Wakil Presiden Jusuf Kalla mengangkat isu diskriminasi kelapa sawit Indonesia oleh sejumlah negara, terutama di Eropa, dalam Konferensi Tingkat Tinggi (KTT) Kedua Belt and Road Forum (BRF) II di Beijing, Sabtu 27 April 2019.
“Indonesia sebagai negara yang sekitar 16 juta warganya terlibat dalam perkebunan dan industri sawit terus menghadapi perlakuan diskriminatif,” katanya saat berbicara pada Sesi III pertemuan dengan para pemimpin BRF, seperti diwartakan Antaranews, Minggu (28/4/2019).
Ia menyayangkan perlakuan diskriminatif itu mengatasnamakan isu sustainable palm oil. Padahal lanut JK, kelapa sawit telah memberikan kontribusi signifikan dalam pencapaian cita-cita pembangunan berkelanjutan (SDGs) di Indonesia.

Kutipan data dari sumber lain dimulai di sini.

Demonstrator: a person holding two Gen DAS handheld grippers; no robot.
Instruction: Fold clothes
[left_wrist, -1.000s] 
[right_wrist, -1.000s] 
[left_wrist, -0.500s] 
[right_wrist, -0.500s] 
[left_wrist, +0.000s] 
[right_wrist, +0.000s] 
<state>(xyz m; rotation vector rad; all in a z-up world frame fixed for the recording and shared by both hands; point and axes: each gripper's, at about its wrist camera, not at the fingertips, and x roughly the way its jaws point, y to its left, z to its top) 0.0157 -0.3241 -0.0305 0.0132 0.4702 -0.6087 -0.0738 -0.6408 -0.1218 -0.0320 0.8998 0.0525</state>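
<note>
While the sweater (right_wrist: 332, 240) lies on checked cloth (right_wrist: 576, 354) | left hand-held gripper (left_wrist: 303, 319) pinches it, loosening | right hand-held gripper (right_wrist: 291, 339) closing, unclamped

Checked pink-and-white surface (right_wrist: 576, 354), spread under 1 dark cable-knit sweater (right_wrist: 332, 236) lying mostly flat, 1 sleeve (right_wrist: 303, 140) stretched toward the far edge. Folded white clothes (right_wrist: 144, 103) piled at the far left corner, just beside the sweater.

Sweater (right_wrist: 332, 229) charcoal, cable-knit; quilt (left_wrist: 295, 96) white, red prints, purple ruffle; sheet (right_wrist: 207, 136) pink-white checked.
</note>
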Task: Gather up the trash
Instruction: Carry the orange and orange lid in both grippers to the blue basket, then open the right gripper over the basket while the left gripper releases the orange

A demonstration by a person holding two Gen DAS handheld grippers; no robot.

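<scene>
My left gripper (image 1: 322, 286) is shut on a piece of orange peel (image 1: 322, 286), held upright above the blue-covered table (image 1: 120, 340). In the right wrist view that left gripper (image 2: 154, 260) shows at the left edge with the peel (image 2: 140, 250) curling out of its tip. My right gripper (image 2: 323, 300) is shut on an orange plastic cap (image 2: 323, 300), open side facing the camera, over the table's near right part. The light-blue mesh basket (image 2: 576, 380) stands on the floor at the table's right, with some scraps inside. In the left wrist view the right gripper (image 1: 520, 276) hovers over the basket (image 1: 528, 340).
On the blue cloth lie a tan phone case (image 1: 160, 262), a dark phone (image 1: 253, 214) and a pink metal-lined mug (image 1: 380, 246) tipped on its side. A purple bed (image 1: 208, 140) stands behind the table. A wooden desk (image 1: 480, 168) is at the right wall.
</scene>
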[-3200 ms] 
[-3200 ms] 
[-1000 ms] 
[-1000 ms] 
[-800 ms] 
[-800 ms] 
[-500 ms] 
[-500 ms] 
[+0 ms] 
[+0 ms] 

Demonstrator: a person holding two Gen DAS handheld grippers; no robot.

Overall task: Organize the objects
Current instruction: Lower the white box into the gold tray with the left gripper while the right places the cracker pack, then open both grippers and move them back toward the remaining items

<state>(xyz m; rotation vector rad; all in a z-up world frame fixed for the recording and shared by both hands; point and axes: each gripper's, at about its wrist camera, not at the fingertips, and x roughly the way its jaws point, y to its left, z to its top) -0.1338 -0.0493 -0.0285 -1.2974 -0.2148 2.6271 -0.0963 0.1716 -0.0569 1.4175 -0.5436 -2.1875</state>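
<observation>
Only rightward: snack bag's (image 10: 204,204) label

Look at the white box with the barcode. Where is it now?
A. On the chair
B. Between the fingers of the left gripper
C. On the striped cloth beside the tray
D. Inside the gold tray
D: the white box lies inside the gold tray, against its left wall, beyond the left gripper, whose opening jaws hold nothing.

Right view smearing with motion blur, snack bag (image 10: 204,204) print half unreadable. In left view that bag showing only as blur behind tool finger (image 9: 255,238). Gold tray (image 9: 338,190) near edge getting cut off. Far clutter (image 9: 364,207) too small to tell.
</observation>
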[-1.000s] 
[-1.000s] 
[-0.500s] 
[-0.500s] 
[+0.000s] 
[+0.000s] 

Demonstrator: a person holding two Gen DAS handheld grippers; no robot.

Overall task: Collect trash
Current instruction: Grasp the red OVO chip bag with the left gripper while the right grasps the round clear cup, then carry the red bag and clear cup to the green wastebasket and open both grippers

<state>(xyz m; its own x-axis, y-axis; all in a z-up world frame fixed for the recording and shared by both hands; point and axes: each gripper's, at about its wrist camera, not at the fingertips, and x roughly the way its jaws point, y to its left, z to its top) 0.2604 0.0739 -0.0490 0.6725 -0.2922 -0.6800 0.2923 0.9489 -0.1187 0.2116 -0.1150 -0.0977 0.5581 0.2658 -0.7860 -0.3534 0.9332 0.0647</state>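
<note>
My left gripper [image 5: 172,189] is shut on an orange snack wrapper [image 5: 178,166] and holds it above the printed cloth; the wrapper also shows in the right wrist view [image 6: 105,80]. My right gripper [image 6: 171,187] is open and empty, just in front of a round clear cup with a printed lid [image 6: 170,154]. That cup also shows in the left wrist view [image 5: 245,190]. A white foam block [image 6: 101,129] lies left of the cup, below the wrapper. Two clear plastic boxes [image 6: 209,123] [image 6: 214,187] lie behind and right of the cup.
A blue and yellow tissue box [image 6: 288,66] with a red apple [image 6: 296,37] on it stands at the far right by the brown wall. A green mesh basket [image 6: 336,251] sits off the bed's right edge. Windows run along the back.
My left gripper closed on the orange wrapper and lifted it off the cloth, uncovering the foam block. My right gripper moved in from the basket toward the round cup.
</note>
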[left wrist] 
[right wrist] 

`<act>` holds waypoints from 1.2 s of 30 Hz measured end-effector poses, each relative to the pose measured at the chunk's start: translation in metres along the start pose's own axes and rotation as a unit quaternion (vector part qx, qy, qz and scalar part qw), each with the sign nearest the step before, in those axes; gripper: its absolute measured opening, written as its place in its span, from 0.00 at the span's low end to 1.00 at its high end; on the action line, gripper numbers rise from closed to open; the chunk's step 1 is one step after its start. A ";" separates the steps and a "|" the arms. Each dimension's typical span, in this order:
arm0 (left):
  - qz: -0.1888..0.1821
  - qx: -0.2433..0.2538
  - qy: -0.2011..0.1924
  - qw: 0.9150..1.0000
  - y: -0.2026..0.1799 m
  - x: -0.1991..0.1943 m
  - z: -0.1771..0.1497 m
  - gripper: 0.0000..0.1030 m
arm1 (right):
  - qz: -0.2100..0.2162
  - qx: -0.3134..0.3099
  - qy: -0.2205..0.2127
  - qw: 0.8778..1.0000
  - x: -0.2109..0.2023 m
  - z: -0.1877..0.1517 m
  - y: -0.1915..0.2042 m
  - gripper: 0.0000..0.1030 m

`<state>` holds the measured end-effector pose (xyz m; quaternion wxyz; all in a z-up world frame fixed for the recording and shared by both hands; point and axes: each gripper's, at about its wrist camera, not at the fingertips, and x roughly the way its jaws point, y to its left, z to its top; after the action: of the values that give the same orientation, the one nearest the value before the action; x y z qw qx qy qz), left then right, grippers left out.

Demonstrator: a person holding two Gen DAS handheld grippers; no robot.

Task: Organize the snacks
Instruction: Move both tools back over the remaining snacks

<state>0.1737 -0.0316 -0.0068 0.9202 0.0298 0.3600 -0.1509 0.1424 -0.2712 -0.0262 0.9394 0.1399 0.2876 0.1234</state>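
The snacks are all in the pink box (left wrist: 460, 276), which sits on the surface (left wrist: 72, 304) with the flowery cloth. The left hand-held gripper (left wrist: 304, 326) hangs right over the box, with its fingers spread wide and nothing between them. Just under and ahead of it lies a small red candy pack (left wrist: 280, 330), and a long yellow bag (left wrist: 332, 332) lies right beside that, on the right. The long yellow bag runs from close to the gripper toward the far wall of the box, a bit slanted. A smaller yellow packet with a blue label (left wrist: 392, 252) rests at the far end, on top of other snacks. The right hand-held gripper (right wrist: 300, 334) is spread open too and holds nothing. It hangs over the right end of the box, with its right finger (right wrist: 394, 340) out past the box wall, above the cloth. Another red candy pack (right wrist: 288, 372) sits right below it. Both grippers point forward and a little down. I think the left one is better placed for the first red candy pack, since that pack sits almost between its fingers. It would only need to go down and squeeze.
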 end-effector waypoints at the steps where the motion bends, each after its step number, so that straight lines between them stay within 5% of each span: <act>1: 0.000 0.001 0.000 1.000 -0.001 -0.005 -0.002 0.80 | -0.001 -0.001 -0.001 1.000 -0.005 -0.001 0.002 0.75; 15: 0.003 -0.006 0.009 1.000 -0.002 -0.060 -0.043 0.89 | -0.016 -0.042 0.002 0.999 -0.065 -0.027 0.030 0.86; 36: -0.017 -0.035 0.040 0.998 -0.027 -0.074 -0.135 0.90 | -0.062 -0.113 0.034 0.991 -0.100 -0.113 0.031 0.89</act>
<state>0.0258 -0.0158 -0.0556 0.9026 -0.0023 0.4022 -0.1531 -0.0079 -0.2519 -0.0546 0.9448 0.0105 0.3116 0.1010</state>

Kontribusi tersebut diperkuat data-data yang akurat. “Sayangnya, semua data tidak didengarkan. Diskriminasi terus dijalankan sehingga berpengaruh terhadap pencapaian SDGs Indonesia. Oleh karena itu, diskriminasi ini harus dilawan,” kata dia dalam forum yang dihadiri sekitar 40 pemimpin negara/pemerintahan, termasuk Presiden China, Xi Jinping selaku tuan rumah sekaligus penggagas BRF.
Pria asal Bone itu menyebut, tidak ada satupun negara yang bisa mencapai SDGs sendiri tanpa sinergi dan kerja sama dengan negara lain, termasuk melalui BRF. “Kerja sama harus bersifat national-drivenbukan donor atau loan-giver driven,” ucapnya.
Kerja sama lanjut JK, juga harus memertimbangkan inklusivitas karena menurutnya, dengan pertimbangan tersebut BRF dapat menyejahterakan setiap negara yang tergabung di dalamnya. Demikian pula dengan peran swasta harus lebih banyak dilibatkan. “Dengan demikian proyek kerja sama tidak terlalu mengandalkan pada utang pemerintah,” ujar JK.
Selain itu, JK juga mengingatkan pentingnya kelestarian lingkungan yang merupakan bagian integral dari pencapaian SDGs. Yang lebih penting dalam kerja sama saling menguntungkan melalui BRF menurut dia, ialah kepemimpinan kolektif dan saling berbagi tanggung jawab.
“Me first policy tidak dapat diterapkan, jika kita ingin cita-cita SDGs terpenuhi. Di situ lah prinsip-prinsip multilateralisme diperlukan. Dunia akan melihat dan mencatat apakah janji dalam kerja sama Belt and Road ini benar-benar akan membawa keuntungan bagi semua,” ujarnya menandaskan.
Untuk diketahui, permintaan kelapa sawit Indonesia di China terus meningkat. Pada 2016 China mengimpor kelapa sawit sebanyak 3,23 juta ton. Kemudian pada 2017 menjadi 3,27 ton. Pada 2018 China menyetujui penambahan impor 500 ribu ton kelapa sawit dari Indonesia. Namun, Komisi Eropa memutuskan penghentian impor kelapa sawit sebagai bahan bakar dengan alasan deforestasi.